Implement a function to calculate the edit disance of two sequences of different lengths

In [21]:
def edit_distance_diff_lengths(seq_a, seq_b):
    #initialize distance
    d = 0
    #calc difference in length
    d_length = max([len(seq_a), len(seq_b)]) - min([len(seq_a), len(seq_b)])
    d += d_length

    #calculate distance for overlapping sequence
    for i in range(min([len(seq_a), len(seq_b)])):
        if seq_a[i] != seq_b[i]:
            d += 1
    return d

print(edit_distance_diff_lengths("ATGCCGT", "ACGCT"))

4


### Working with Biopython.

Easy sequence manipulation. >> not yet installed Bio.seq to conda cloud

In [4]:
from Bio.seq import Seq
my_seq = Seq("AGTACACTGGT")

print(my_seq)
print(my_seq.complement())
print(my_seq.reverse_complement())

ModuleNotFoundError: No module named 'Bio'

Parsing FASTA files with Biopython is straightforward and efficient. Biopython provides the SeqIO module, which is designed for reading and writing sequence file formats, including FASTA.

In [None]:
from Bio import SeqIO

#read in FASTA file
for record in SeqIO.parse("example.fasta", "fasta"):
    print(record.id)
    print(record.seq)
    print(len(record))

### New code I learned this week

`%s` is a placeholder for string formatting, used in conjunction with `%` operation to replace the placeholders with the values provided.

Ex: When printing out elements of seq_b, also print out its index.

In [8]:
seq_b = "ACTT"
def print_with_index(seq_b):
    for i in range(len(seq_b)):
        print("%s:%s" % (i, seq_b[i]))
print_with_index(seq_b)

0:A
1:C
2:T
3:T


## Week 3: Sequence Alignment

* Global vs Local Sequence Alignment.
* Evaluating alignments:
  1. Edit distance
  2. Scoring function
  3. Algorithm for inferring best alignment (ie. dynamic programming)
 
Needlemann-Wunsch Algorithm.
> GLOBAL - Aligns end-to-end considering the length of both sequences.
> 1. Initialization: Create a scoring matrix with dimensions based on the lengths of the two sequences. Initialize the first row and column with gap penalties.
> 2. Scoring: Fill in the matrix using a scoring scheme that includes match, mismatch, and gap penalties. Each cell is filled based on the maximum score achievable from the neighboring cells (diagonal, left, and above).
> 3. Traceback: Starting from the bottom-right cell, trace back to the top-left cell to determine the optimal alignment. The path taken during traceback represents the best alignment.

Smith-Waterman Algorithm:
> LOCAL - Finds the most similar subsequences within the larger sequences.
> 1. Initialization: Create a scoring matrix with dimensions based on the lengths of the two sequences. Initialize the first row and column with zeros.
> 2. Scoring: Fill in the matrix using a scoring scheme that includes match, mismatch, and gap penalties.

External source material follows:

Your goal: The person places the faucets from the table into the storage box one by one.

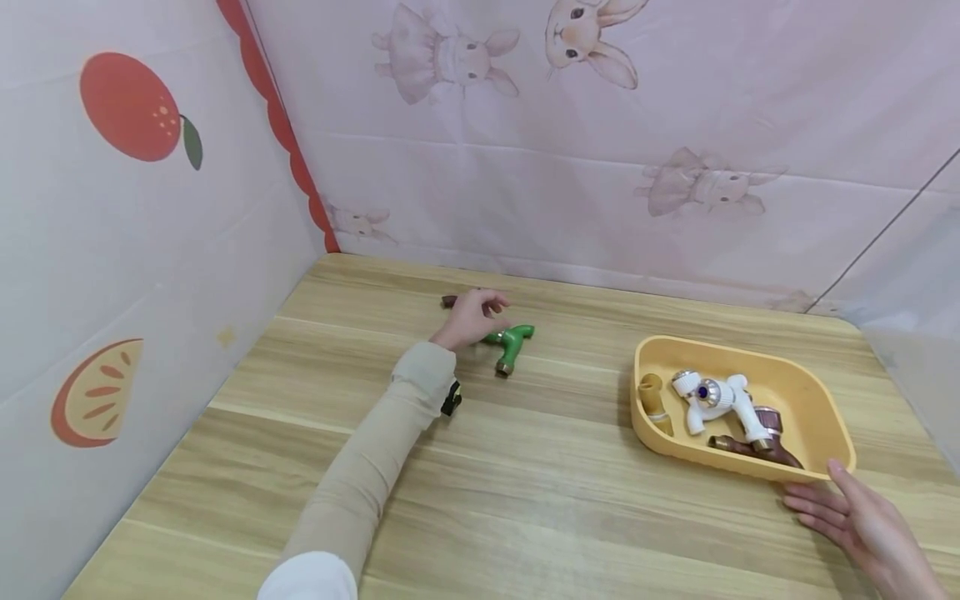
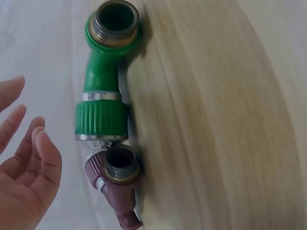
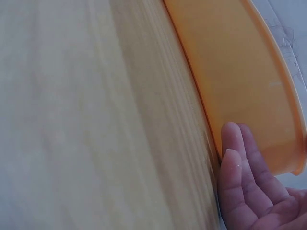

Each cell is filled based on the maximum score achievable from the neighboring cells (diagonal, left, and above), but any negative scores are replaced with zero.
> 3. Traceback: Starting from the highest-scoring cell, trace back to a cell with a score of zero to determine the optimal local alignment. The path taken during traceback represents the best local alignment.